For what it’s worth, I don’t think the judges had any business inserting the court’s opinion that it has little regard for her vulgar epithets. So what? If it has no bearing on how the case should be interpreted under the law, keep the subjective disdain out of the ruling. I might accept “While the court recognizes that A.B.’s use of vulgar epithets is unpopular, …” or some such pandering to community morals. I doubt it, but even then, speech is speech.

It turns out I only had to wait one day for an example of how it should be done. Via Hit & Run, a federal judge in Orlando demonstrated how to approach this correctly. Consider:

Should strippers be allowed to touch themselves on stage? Orange County thinks not. County law specifically prohibits “fondling, stroking or rubbing of human genitals or anus.”

On March 30, however, a federal judge in Orlando struck down that and other portions of the county’s adult entertainment code as unconstitutional impediments to free speech. “Some self-touching, even of the genitals or anus — no matter how crude or distasteful — may be ‘central to the expressive nature of the dance itself,’” ruled Judge John Antoon II, quoting from a 2005 ruling from a case in Georgia.

“The First Amendment cannot both protect the expressive element of erotic dancing and also restrict and contort it by prohibiting the very movements that contribute to its erotic message,” Antoon wrote. “While the public en masse may not approve of such explicit performances, the First Amendment does not turn on generally accepted views of propriety.”

Bingo.

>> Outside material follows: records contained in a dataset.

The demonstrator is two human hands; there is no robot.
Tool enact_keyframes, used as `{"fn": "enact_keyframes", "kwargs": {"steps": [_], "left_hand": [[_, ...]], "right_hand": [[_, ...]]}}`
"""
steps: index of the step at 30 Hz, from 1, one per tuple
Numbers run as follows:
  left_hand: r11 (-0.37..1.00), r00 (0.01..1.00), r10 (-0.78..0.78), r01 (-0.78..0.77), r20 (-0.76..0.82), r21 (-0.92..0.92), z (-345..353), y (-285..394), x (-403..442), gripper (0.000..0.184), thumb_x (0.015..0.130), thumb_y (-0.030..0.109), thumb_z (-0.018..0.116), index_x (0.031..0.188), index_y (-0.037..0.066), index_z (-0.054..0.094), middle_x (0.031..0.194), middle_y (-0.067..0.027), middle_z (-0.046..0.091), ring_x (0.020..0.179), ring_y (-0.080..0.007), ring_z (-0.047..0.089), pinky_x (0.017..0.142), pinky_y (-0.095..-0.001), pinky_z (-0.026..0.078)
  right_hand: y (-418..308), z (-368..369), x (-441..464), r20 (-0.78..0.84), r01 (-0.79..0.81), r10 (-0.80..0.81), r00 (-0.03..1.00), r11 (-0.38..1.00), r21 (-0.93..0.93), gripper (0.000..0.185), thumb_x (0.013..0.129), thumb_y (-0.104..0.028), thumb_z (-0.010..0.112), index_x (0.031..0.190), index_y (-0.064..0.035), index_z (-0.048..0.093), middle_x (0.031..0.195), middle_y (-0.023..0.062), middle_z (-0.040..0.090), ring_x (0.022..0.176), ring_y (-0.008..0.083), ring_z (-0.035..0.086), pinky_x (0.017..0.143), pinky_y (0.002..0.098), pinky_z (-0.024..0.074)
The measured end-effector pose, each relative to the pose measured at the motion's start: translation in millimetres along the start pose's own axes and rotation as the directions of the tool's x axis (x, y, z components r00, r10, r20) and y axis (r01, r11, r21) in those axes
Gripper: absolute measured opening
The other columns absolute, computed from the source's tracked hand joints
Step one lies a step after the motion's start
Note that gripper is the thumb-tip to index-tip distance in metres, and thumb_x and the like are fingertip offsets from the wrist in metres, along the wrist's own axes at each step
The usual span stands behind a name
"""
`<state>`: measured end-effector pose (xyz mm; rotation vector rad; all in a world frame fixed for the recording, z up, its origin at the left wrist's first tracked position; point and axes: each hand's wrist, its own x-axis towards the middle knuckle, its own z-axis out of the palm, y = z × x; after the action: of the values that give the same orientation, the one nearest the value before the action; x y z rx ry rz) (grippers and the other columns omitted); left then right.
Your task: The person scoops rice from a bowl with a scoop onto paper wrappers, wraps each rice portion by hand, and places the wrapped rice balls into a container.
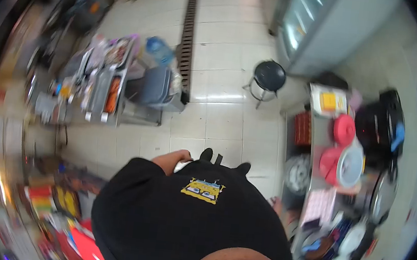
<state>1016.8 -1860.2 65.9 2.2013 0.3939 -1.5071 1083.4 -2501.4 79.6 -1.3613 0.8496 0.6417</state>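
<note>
— Nearest to the camera is the wearer's chin [241, 256] at the bottom edge, then the black shirt [158, 216]. Which step is in hand?

— I judge that the person stands on the tiled floor [224, 126] with a small white item [181, 167]. It is near the centre of the frame, at the left hand [183, 155].

— Does this hand hold it?

— Its fingers seem narrow and curled, touching the item (so it looks to me, though the hand is small). Whether they grip it, I cannot tell.

— And the right hand [275, 205]?

— It is right of centre, blurred, near the metal counter [320, 142] and left of the pink tray [318, 205]. How far open it is, or what it holds, I cannot tell.

— What does a next move call for?

— In my judgement, a steady left hand at the white item, and care of the right hand beside the crowded counter.
</note>
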Motion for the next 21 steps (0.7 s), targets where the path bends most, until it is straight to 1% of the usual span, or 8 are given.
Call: {"fn": "enact_keyframes", "kwargs": {"steps": [5, 7, 9, 10, 11, 13, 16, 21], "left_hand": [[0.578, 1.0, 0.009, -0.008, -0.004, -0.816, -26.5, 22.5, 41.5, 0.047, 0.1, 0.041, 0.055, 0.133, 0.008, 0.052, 0.121, -0.0133, 0.065, 0.091, -0.0289, 0.068, 0.074, -0.0422, 0.055], [0.637, 0.996, 0.072, -0.08, -0.045, -0.767, -41.1, 36.6, 37.0, 0.045, 0.101, 0.038, 0.054, 0.133, 0.006, 0.052, 0.124, -0.0135, 0.065, 0.094, -0.0281, 0.068, 0.076, -0.0401, 0.055], [0.639, 0.991, 0.133, -0.111, -0.033, -0.761, -50.5, 46.9, 37.4, 0.045, 0.102, 0.037, 0.053, 0.134, 0.006, 0.051, 0.127, -0.0143, 0.064, 0.098, -0.0309, 0.068, 0.078, -0.043, 0.056], [0.687, 0.974, 0.222, -0.185, -0.04, -0.703, -47.4, 25.3, 55.1, 0.045, 0.102, 0.036, 0.053, 0.134, 0.005, 0.051, 0.127, -0.0163, 0.064, 0.101, -0.0332, 0.068, 0.08, -0.0451, 0.056], [0.708, 0.953, 0.299, -0.256, -0.05, -0.658, -44.6, 15.7, 77.3, 0.046, 0.101, 0.035, 0.054, 0.134, 0.003, 0.052, 0.127, -0.0184, 0.064, 0.105, -0.0356, 0.067, 0.083, -0.0473, 0.056], [0.834, 0.951, 0.307, -0.281, -0.025, -0.475, -51.0, 12.4, 97.9, 0.046, 0.101, 0.035, 0.054, 0.133, 0.003, 0.053, 0.127, -0.0191, 0.064, 0.105, -0.0361, 0.067, 0.084, -0.0475, 0.055], [0.941, 0.959, 0.284, -0.275, 0.016, -0.199, -60.7, 39.4, 107.2, 0.046, 0.101, 0.035, 0.055, 0.132, 0.002, 0.053, 0.127, -0.0202, 0.064, 0.107, -0.037, 0.066, 0.085, -0.0477, 0.055], [0.942, 0.956, 0.288, -0.294, 0.057, 0.161, -70.9, 112.7, 125.7, 0.046, 0.1, 0.035, 0.055, 0.13, 0.001, 0.055, 0.126, -0.0221, 0.064, 0.109, -0.0385, 0.065, 0.088, -0.0482, 0.054]], "right_hand": [[71.3, 1.2, -127.6, -0.221, -0.122, 0.113, 0.969, 0.992, -0.028, 0.05, 0.096, -0.042, 0.062, 0.13, -0.0057, 0.054, 0.115, 0.012, 0.065, 0.093, 0.0308, 0.069, 0.068, 0.0474, 0.0573], [109.1, 10.3, -181.0, -0.347, -0.317, 0.208, 0.914, 0.9, -0.297, 0.041, 0.097, -0.041, 0.061, 0.105, -0.0023, 0.069, 0.091, 0.0143, 0.069, 0.068, 0.0287, 0.068, 0.061, 0.0433, 0.0564], [201.8, -22.3, -187.4, 0.0, -0.016, 0.041, 0.999, 0.401, -0.916, 0.038, 0.097, -0.04, 0.058, 0.094, -0.0072, 0.077, 0.086, 0.0171, 0.073, 0.077, 0.0358, 0.067, 0.075, 0.0419, 0.0539], [208.2, -24.5, -220.6, 0.155, 0.194, -0.116, 0.981, 0.546, -0.815, 0.037, 0.096, -0.041, 0.06, 0.098, -0.0076, 0.076, 0.089, 0.0143, 0.074, 0.078, 0.0339, 0.069, 0.075, 0.0425, 0.055], [279.4, -32.7, -197.9, -0.332, -0.382, 0.243, 0.911, 0.8, -0.463, 0.038, 0.094, -0.042, 0.064, 0.1, -0.0056, 0.075, 0.086, 0.015, 0.073, 0.077, 0.032, 0.07, 0.068, 0.0445, 0.056], [200.4, 17.5, -256.0, -0.494, -0.45, 0.409, 0.767, 0.892, 0.039, 0.04, 0.089, -0.042, 0.07, 0.1, -0.0038, 0.074, 0.079, 0.0168, 0.07, 0.074, 0.0301, 0.071, 0.062, 0.045, 0.0576], [176.2, -10.6, -235.8, -0.636, -0.313, 0.181, 0.75, 0.944, -0.101, 0.046, 0.083, -0.044, 0.075, 0.106, -0.0049, 0.07, 0.079, 0.0146, 0.069, 0.07, 0.0282, 0.072, 0.059, 0.0468, 0.0604], [40.2, -113.1, -223.6, -0.965, -0.047, -0.231, 0.12, 0.97, -0.238, 0.05, 0.082, -0.042, 0.076, 0.112, -0.0034, 0.067, 0.104, 0.0202, 0.069, 0.101, 0.0376, 0.065, 0.088, 0.0448, 0.0522]]}}
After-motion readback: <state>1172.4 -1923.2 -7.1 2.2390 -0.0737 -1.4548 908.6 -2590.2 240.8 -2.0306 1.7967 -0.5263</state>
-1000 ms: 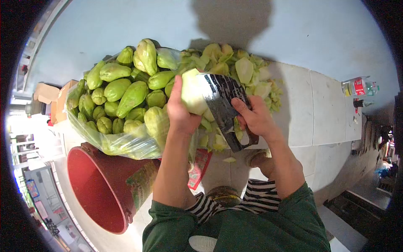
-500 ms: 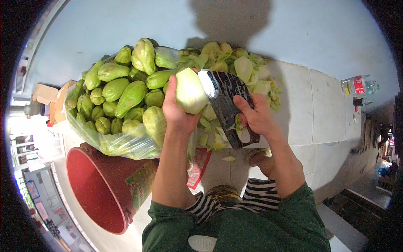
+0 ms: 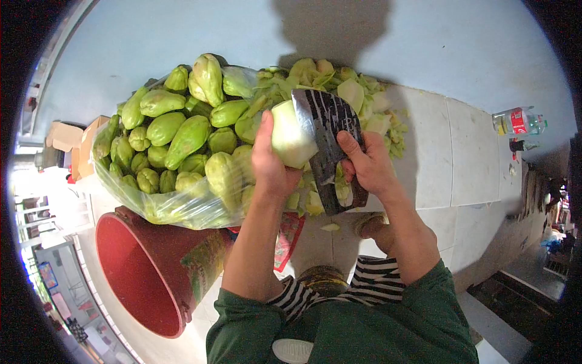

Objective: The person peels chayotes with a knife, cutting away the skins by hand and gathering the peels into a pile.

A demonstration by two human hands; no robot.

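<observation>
A pale, peeled chayote [image 3: 292, 138] rests in my left hand [image 3: 273, 161], the fingers wrapped round its left side and underneath. My right hand [image 3: 368, 162] grips a broad, dark-bladed knife [image 3: 330, 124] by the opening near its lower end. Its bright edge lies against the chayote's right side. Wet streaks mark the blade. Behind the knife, a heap of green peelings [image 3: 351, 94] covers part of the tiled ledge. To the left of my left hand, many unpeeled green chayotes [image 3: 189, 142] fill a clear plastic bag [image 3: 176, 212].
A red bucket [image 3: 176, 255] lies tipped below the bag, its mouth facing left. A plastic bottle [image 3: 520, 122] with a red label is at the ledge's far right. Cardboard boxes [image 3: 91, 142] stand left of the bag. A pale wall [image 3: 454, 54] rises behind the ledge.
My left hand and the chayote have shifted right and slightly down. The knife has turned more upright, its edge still at the chayote.
</observation>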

Objective interpretation of the Constitution without the subjective opinion about the content being protected. Exactly as it should be. Bravo to Judge Antoon.

The Logical Conclusion of Majoritarianism

Normally, I’d present the facts and comment on them. Thanks to YouTube, I don’t have to do that. See for yourself what democracy mob rule really is.

That’s why, in the wisdom of America’s Founders, we are a republic, not a democracy. It’s why nonsense like the National Popular Vote Plan are ill-conceived. The will of the people is instructive, but it should not be exclusive. We have principles enshrined in our Constitution to protect the minority viewpoint from unjust harassment and an outright ban on their liberty.

Original story here, via Fark.

Update: New York City Department of Health on Circumcision

Found via RealityBias’ diary at Daily Kos, this follow-up on last week’s news from Thomas Frieden and the New York Department of Health.

Recent media reports misrepresent the Health Department’s response to recent studies showing that circumcision significantly reduces HIV transmission in some contexts. We do not yet know what impact circumcision could have on HIV transmission in New York City, and we have not suggested or planned any initiative or campaign. Quite to the contrary, I indicated in an interview with the New York Times (the source of the misrepresentation) that I very much doubted that even 1% of men at high risk in NYC would undergo the procedure.

Commissioner Frieden claims he was misrepresented. Maybe, and if so, I retract my statements implying as much. But that’s a conditional retraction, for I think he’s trying to save face while forging ahead with his push for circumcision. Saying that he doubts “even 1% of men at high risk in NYC would undergo” circumcision is different than saying “we are not pushing circumcision. Regardless of how he gets to office, Commissioner Frieden is acting like a politician. I don’t trust him.